Martin Loy brachte schon 2016 ein Notarztfahrzeug nach Tadschikistan
Für Martin Loy ist die Idee, ein Einsatzfahrzeug über Tausende Kilometer dorthin zu bringen, wo es dringend benötigt wird, nicht neu. Bereits 2016 setzte er ein ähnliches Projekt um und brachte ein Notarztfahrzeug nach Tadschikistan, das anschließend an Caritas International gespendet wurde. Auch bei einem Hilfskonvoi in Bergisch Gladbachs ukrainische Partnerstadt Butscha saß er bereits am Steuer.
Die Freundschaft zwischen Loy und Niemann begann ebenfalls unterwegs. Kennengelernt haben sie sich bei einer Rallye nach Tadschikistan. Später waren sie gemeinsam unter anderem in Tunesien und Marokko unterwegs. Aus der gemeinsamen Reiseleidenschaft entstand die Überzeugung, dass sich Abenteuer mit konkreter Hilfe verbinden lässt. Diesmal führt die Route nach Westafrika. Die Dresden–Dakar–Banjul-Rallye ist dabei mehr als eine Abenteuerfahrt. Üblicherweise werden die Fahrzeuge der Teilnehmer nach ihrer Ankunft versteigert, die Erlöse fließen über die DBO in gemeinnützige Projekte in Gambia.

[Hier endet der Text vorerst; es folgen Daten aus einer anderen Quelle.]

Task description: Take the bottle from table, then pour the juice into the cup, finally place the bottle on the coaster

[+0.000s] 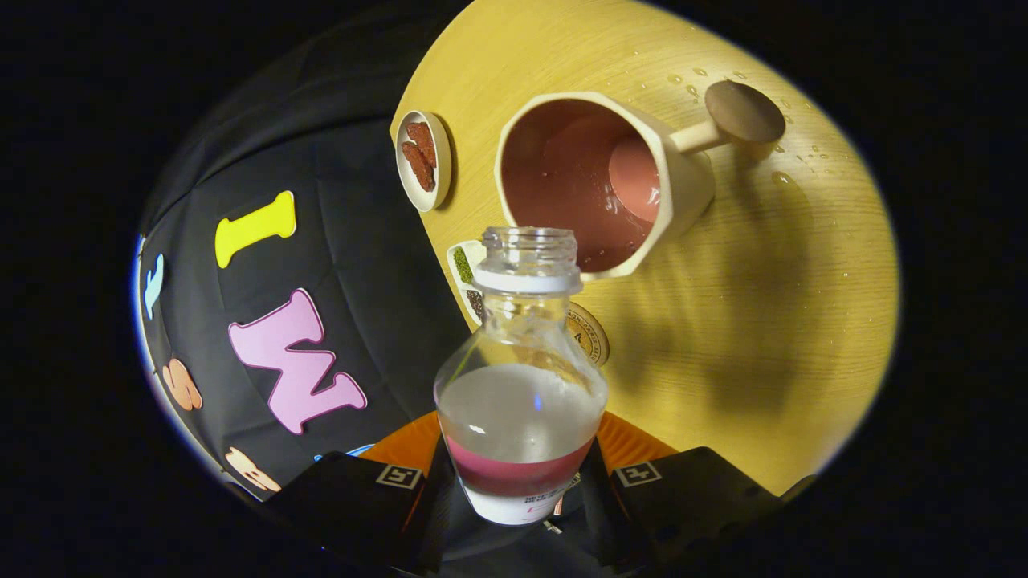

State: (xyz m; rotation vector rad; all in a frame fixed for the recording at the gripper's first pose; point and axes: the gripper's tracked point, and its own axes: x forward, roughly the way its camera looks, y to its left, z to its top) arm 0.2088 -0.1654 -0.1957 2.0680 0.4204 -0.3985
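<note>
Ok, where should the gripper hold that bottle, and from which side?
As now: the gripper is shut on the bottle at its wide labelled lower body, coming from the base end. The neck is narrow and open, pointing at the cup, so it stays free for pouring.

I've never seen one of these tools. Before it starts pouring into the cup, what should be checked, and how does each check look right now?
1. Grip: both fingers of the gripper press the bottle at its base. Ok.
2. Cap off: the bottle's mouth is open. Ok.
3. Juice left: pale liquid fills the lower body. Ok.
4. Aim: the mouth sits just short of the cup rim, not over the opening. Not ok yet.
5. Room in the cup: its pinkish inside is wet; how full it is, cannot tell.
6. Spills: droplets lie on the table by the cup's handle. Not ok.
7. Coaster free: mostly hidden behind the bottle. Cannot tell.
</note>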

Nach dem Kauf stehen technische Prüfung und Aufbereitung an
Für den Krankenwagen gilt eine Ausnahme: Er soll direkt gespendet werden und als Rettungsfahrzeug erhalten bleiben. Bevor die Fahrt beginnen kann, muss allerdings zunächst der Kauf finanziert werden. Danach stehen technische Prüfung und Aufbereitung an. Auch mögliche Reparaturen, Ersatzteile, Ausstattung und Überführung kosten Geld. Der Bergisch Gladbacher Verein Kindergarten Klutstein e.V., der hinter dem Projekt steht, kann laut Loy auf Wunsch auch Spendenquittungen ausstellen.
Vor Martin Loy, Frank Niemann und ihrem Krankenwagen liegen Tausende Kilometer durch mehrere Länder. Am Ende der Reise soll kein Rallyepokal stehen, sondern ein Rettungswagen, der in Gambia weiterfährt – für Kinder, bei denen schnelle Hilfe mitunter schon daran scheitert, dass sie niemand sicher dorthin bringen kann, wo sie Unterstützung bekommen.